Okay, let me start by saying that I am not an expert in Japanese art or even a student of Japanese culture and aesthetic.  I am, however, a big fan and an obsessive collector of Japanese textiles in the form of yarn. I’ve carried Noro in the shop for 15+ years and have knit literally dozens of garments with Noro yarn. When I look at my handknit collection, it is Noro garments and accessories that have stood the test of time.  Noro sweaters remain in my closet, year after year.  What is it about Noro that makes it so fascinating?  I have thought about it and written about it many times on the blog, each time uncovering some new aspect that deepens my love and respect for the yarn, the company, and the man behind it all, Mr. Eisaku Noro. 

There is, of course, the fabulous color – that’s what first draws you in.  There is something so organic and energizing about the way the colors work.  No other company can replicate it.  Then there is Mr. Noro’s uncompromising respect for the raw materials and the environment. And the careful selection and blending of fibers for exactly the right effect in the finished yarn. What is that effect? It is hard to describe, because I don’t think there is a single English word adequate to describe it, but I have come to understand that the most fitting term in Japanese is wabi sabi

The term wabi sabi, is not only an aesthetic, but a philosophy that encourages us to accept things in thir most natural and authentic state.  It is about acknowledging that life, and everything in it. is impermanent, incomplete, and mostly imperfect.  It’s about embracing that which is perfectly imperfect.  I love that so much, especially now. 

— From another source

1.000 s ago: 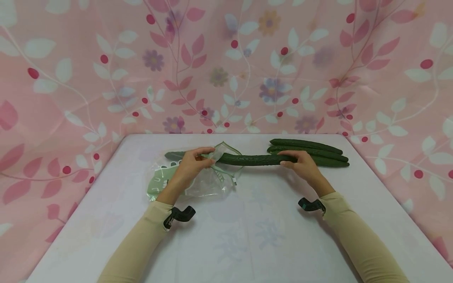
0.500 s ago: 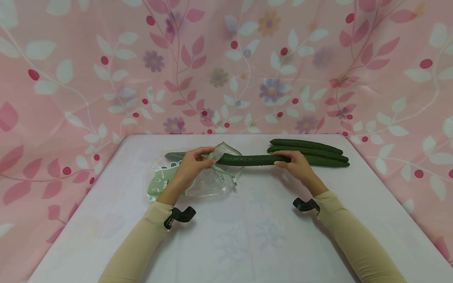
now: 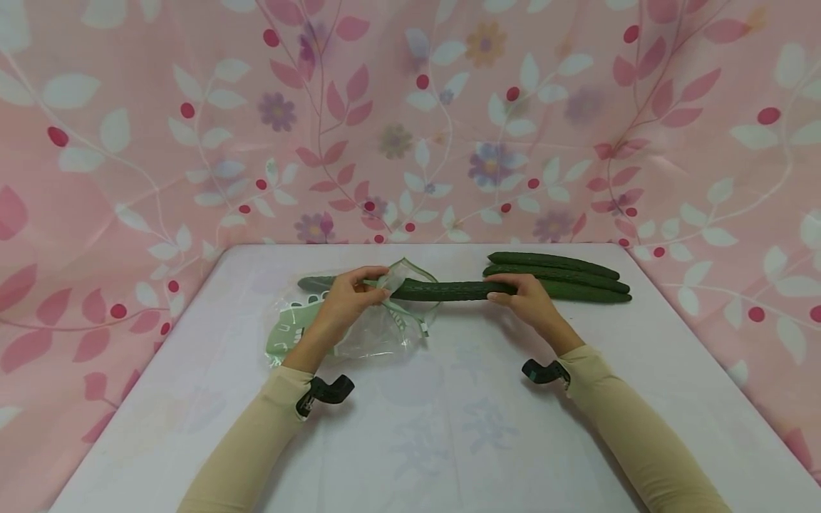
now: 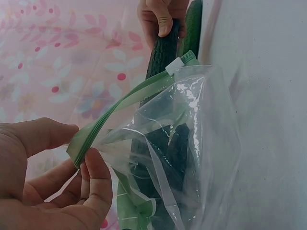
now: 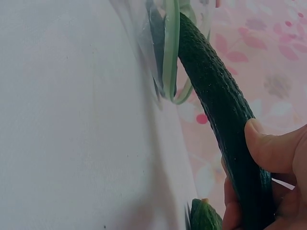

Many people who are new to Noro choose a skein off the shelf and say, "This color would be perfect if it weren’t for that dark and drab bit. “I just don’t like that part. I think I’ll just cut that section out.” I understand the temptation, but that dark and drab bit is essential on so many levels.  Just as this time that we are going through as a community, as a nation, and as a planet, is not exactly as we would have it, it will certainly serve a purpose, if only to highlight the joy we will find when it's over. Would we like to skip over this time of fear and darkness?  Sure we would, but it’s important to remember that this is not a permanent state of affairs.  We will move together through this drab bit of our life, and we will find a deeper appreciation for the simple joys until recently taken very much for granted.. Nothing is permanent

Similarly, a knot in a skein of Noro, and there is always going to be one somewhere, can drive us to distraction.  But that too is how life is. Our best laid plans are easily and quickly overturned by forces outside our control.  We can rail at them and make ourselves miserable, but we can’t change it.  I wish there weren’t a knot there too, but we can work around it. Perhaps we follow where the new color takes us.  Perhaps  we move to a new spot in the skein that picks up where the other left off and suits us better.  It’s not perfect, but as the philosophy of wabi sabi teaches, nothing is.  Nothing is perfect, despite our vain attempts, and the sooner we let go of the arbitrary notion of what perfection looks like and embrace ourselves and our life with all its perfect imperfections, the happier we will be. 

I miss you so much, my friend, and until we can again be in the shop around the table, please stay safe, keep knitting and create something perfectly imperfect and beautiful.